Exercise requirements:
I need the lines below from the one with "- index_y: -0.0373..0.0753" down to the one with "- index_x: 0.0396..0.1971" reproduced exactly, both ends included, and nothing else.

Supplied information:

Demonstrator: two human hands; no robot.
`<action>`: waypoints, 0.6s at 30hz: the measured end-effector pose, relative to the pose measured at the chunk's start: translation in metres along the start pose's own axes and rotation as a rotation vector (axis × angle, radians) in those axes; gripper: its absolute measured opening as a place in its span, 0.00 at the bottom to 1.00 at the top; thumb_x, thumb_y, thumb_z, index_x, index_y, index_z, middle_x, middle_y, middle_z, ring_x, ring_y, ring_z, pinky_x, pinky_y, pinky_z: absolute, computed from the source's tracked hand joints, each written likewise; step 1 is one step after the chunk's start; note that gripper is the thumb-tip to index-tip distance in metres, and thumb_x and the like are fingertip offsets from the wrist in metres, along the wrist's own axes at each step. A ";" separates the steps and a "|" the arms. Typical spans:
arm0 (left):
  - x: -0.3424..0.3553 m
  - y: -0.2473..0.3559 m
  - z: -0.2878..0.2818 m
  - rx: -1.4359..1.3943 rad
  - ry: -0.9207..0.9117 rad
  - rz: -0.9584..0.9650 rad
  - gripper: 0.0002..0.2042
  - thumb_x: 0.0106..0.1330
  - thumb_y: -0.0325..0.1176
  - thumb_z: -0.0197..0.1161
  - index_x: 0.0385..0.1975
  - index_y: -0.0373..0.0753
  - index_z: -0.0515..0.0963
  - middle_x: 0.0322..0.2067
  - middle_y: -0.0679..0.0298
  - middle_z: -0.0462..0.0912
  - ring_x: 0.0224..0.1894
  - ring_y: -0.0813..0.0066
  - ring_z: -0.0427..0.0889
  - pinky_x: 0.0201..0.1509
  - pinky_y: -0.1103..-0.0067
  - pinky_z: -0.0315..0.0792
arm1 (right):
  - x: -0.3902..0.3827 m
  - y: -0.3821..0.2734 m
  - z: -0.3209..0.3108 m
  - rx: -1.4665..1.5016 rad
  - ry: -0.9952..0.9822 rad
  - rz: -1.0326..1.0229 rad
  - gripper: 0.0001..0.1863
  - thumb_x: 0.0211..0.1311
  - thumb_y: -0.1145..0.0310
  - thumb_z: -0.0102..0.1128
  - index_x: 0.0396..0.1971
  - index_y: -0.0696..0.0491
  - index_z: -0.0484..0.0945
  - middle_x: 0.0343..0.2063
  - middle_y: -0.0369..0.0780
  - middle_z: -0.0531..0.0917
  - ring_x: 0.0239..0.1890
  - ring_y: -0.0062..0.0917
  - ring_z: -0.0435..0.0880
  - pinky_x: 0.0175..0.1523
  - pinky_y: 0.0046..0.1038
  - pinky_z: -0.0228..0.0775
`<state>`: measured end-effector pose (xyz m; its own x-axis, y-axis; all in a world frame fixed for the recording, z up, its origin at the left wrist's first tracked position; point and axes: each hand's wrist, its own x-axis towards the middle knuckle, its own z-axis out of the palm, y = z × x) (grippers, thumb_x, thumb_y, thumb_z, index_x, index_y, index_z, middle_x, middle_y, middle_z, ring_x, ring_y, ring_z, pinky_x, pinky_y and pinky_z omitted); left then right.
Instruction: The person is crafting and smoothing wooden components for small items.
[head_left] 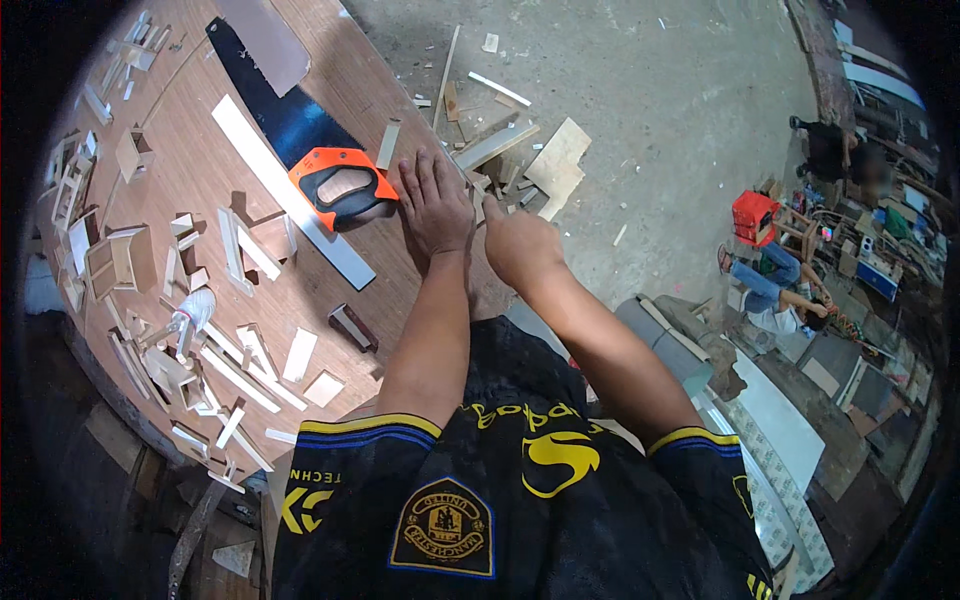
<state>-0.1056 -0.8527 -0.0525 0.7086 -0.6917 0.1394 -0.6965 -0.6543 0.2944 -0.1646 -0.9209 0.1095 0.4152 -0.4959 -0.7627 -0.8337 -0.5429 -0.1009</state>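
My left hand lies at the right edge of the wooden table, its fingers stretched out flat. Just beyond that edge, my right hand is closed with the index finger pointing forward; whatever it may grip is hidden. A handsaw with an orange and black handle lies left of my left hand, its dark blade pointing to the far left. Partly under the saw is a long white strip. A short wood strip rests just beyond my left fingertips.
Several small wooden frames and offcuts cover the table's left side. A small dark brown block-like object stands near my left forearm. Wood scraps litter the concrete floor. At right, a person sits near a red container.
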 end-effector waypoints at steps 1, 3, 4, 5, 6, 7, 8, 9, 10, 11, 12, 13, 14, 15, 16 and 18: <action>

Task result:
  - index_y: -0.0373..0.0753
  - index_z: -0.0515..0.0963
  - middle_x: 0.0322..0.2067
  - middle_y: -0.0679..0.0298
  - middle_z: -0.0462..0.0912
  - ring_x: 0.0224..0.1894
  - ring_y: -0.0813..0.0066
  - ring_z: -0.0427..0.0889
  - pinky_x: 0.0201..0.1509
  - pinky_y: -0.1103..-0.0067
  - pinky_z: -0.0315..0.0792
arm1 (right):
  - x: -0.3902..0.3827 m
  - y: -0.3821..0.2734 m
  - z: -0.3209..0.3108 m
  - rx: -1.4665..1.5016 rad
  - ry: -0.9952..0.9822 rad
  - rz: -1.0326..1.0229 rad
  - gripper: 0.0001..0.1863
  - thumb_x: 0.0211..0.1311
  - thumb_y: -0.1145..0.0310
  - thumb_z: -0.0102..0.1128
  - index_x: 0.0396..0.1971

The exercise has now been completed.